▶ **TASK REQUIREMENTS**: Take the data below and extract the lines from the one with "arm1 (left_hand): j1" to the one with "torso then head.", inclusive, exactly as written.

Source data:
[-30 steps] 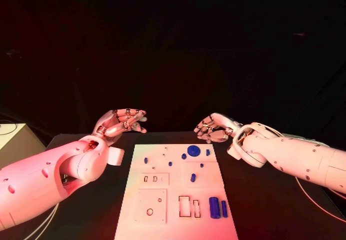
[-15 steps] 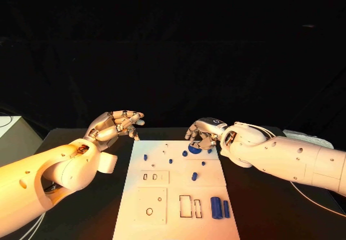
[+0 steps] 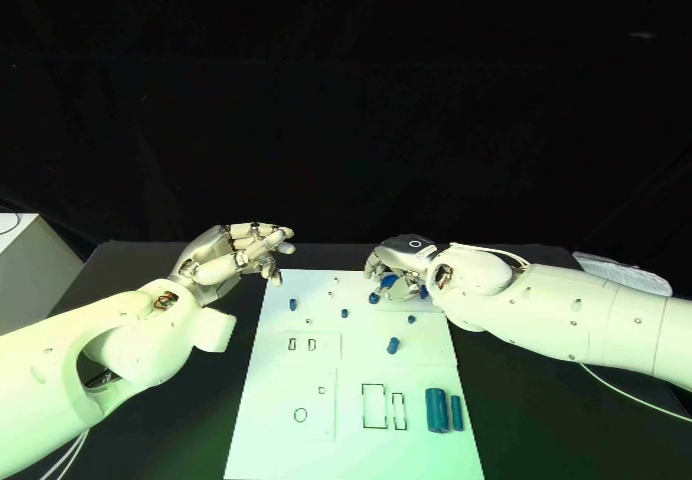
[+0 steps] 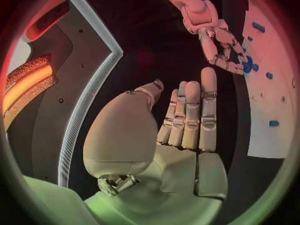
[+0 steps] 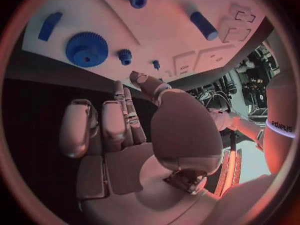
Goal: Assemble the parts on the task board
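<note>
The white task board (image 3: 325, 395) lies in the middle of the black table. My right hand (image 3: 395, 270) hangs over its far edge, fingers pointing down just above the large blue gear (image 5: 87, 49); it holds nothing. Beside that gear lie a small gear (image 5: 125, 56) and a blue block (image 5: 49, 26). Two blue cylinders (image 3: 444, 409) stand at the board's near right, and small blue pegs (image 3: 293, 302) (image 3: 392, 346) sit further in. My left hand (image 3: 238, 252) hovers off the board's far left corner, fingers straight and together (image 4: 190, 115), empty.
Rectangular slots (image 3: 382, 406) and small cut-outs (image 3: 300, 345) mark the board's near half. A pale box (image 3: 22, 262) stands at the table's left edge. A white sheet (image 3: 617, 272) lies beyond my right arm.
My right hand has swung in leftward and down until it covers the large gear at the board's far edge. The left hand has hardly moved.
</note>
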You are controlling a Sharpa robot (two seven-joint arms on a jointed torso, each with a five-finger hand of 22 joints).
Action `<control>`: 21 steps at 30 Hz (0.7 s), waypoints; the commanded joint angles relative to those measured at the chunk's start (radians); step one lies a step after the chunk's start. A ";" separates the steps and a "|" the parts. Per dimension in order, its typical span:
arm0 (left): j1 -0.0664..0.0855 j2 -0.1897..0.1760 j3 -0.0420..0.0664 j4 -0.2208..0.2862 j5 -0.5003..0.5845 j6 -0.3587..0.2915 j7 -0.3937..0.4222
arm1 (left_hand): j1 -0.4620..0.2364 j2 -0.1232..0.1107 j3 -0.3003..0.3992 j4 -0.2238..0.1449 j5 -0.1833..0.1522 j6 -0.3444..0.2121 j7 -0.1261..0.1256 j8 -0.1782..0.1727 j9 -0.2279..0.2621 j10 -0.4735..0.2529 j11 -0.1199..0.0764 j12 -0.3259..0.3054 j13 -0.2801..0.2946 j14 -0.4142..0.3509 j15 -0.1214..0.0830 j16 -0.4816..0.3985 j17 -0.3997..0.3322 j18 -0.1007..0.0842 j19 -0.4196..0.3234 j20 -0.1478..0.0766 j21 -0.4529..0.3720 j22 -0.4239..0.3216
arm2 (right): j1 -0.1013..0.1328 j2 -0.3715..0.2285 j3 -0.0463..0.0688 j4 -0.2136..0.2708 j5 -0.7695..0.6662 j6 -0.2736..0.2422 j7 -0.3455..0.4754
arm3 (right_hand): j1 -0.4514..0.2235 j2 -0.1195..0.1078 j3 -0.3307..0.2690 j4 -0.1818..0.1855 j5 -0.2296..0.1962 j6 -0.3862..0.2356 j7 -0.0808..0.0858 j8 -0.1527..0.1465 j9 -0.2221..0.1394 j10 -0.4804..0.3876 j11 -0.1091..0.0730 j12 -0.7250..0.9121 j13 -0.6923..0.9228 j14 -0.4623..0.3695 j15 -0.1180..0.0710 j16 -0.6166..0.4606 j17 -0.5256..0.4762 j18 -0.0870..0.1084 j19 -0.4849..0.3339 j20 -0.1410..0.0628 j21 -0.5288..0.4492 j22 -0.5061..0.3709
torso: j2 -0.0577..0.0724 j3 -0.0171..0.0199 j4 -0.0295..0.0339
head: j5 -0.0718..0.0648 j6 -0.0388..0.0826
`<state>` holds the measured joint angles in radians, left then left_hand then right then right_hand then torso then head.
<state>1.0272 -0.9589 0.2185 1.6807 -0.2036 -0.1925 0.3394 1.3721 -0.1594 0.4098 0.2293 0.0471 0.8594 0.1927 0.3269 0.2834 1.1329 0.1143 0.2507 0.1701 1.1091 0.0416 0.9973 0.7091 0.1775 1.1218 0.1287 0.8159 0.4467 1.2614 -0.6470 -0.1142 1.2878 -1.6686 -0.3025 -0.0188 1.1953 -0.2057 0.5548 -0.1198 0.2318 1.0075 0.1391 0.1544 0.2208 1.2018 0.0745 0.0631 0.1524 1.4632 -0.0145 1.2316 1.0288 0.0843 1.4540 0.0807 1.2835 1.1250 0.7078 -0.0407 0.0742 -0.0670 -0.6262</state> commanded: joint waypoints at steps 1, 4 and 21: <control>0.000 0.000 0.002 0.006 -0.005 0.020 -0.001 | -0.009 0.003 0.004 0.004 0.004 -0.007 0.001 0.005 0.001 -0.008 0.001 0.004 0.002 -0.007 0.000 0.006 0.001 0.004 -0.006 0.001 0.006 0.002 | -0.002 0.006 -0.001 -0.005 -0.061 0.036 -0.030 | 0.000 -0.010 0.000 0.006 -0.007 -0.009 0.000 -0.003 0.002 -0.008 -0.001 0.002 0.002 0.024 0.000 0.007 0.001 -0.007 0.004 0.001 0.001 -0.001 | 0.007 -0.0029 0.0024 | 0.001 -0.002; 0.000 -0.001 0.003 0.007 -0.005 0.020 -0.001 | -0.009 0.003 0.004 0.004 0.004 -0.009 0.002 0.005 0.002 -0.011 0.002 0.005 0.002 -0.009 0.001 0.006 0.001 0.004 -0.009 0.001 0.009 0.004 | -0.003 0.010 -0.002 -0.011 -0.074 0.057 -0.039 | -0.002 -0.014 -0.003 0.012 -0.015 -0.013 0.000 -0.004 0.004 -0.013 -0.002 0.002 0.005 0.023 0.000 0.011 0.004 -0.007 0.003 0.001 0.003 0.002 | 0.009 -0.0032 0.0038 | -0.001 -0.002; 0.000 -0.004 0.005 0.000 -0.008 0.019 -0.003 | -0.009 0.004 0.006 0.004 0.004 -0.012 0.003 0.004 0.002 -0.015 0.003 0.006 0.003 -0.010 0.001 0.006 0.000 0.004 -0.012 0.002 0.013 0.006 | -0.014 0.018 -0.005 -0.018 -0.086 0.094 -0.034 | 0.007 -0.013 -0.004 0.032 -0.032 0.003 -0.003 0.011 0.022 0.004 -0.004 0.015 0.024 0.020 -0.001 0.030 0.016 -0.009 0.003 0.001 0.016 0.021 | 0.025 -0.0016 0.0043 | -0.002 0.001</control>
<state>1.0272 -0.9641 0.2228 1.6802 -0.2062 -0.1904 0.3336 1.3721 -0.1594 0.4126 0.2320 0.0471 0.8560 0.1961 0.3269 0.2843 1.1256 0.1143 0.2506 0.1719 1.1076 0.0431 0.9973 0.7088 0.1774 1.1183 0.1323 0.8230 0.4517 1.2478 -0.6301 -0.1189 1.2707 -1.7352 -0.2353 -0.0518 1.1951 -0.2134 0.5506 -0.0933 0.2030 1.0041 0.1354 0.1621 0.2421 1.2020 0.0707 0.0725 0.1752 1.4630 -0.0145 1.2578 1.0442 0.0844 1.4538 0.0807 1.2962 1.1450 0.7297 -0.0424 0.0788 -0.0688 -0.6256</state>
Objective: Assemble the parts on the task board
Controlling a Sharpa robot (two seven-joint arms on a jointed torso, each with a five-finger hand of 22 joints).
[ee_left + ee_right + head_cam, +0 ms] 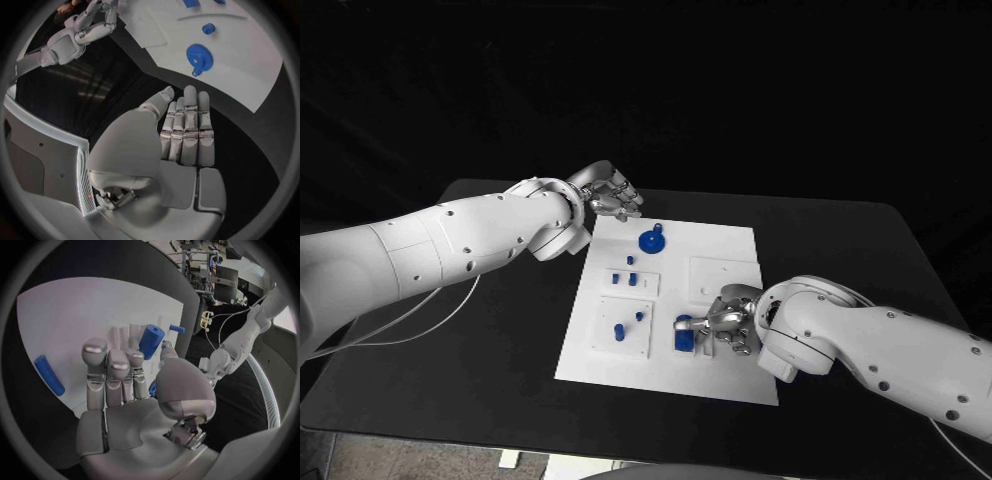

▶ **EXERCISE RESULT**:
arm1 (left_hand): j1 -0.4620..0.2364 j2 -0.1232..0.1107 j3 -0.3003..0.3992 j4 -0.2238..0.1449 j5 -0.1833..0.1522 j6 -0.3444..0.2121 j7 -0.1261..0.1256 j8 -0.1782..0.1727 j9 -0.2279..0.2621 j10 -0.4735..0.2529 j11 -0.1199..0.0764 j12 -0.3259..0.3054 j13 -0.2801..0.2946 j14 -0.4142..0.3509 j15 -0.1214..0.0830 j16 -0.4816..0.3985 j17 -0.3997..0.3322 j18 -0.1007..0.0842 j19 -0.4196..0.3234 j20 -0.1478..0.0766 j21 -0.4529..0.3720 j22 -0.4239..0.3216
arm2 (right): j1 -0.1013..0.1328 j2 -0.3715..0.2285 j3 -0.0463..0.0688 j4 -0.2136..0.2708 j5 -0.7695..0.6662 j6 -0.2736..0.2422 j7 -0.3455..0.4754
arm3 (right_hand): j1 -0.4514..0.2235 j2 -0.1195..0.1078 j3 -0.3307..0.2690 j4 -0.1818..0.1855 j5 -0.2296..0.1962 j6 -0.3862..0.2356 j7 -0.0808..0.0858 j8 -0.1527..0.1465 j9 -0.2221..0.1394 j10 -0.4804..0.3876 j11 -0.1091..0.0730 j12 -0.7250..0.9121 j13 -0.6923..0.9228 j14 -0.4623..0.3695 j15 -0.1180..0.0710 j16 -0.6166..0.4606 j17 -0.5256..0.4762 j18 -0.0870..0.1084 j19 -0.4849..0.3339 j20 -0.1410..0.0628 j21 -0.5288..0.4492 j22 -0.5061..0.3709
torso: j2 -0.0577..0.0724 j3 -0.0171..0.0199 j4 -0.0295..0.0339
head: j5 -0.0718..0.0648 j6 -0.0388..0.0826
`<state>` holds the measured joint angles in radians, left then left_hand then right then right_hand then torso then head.

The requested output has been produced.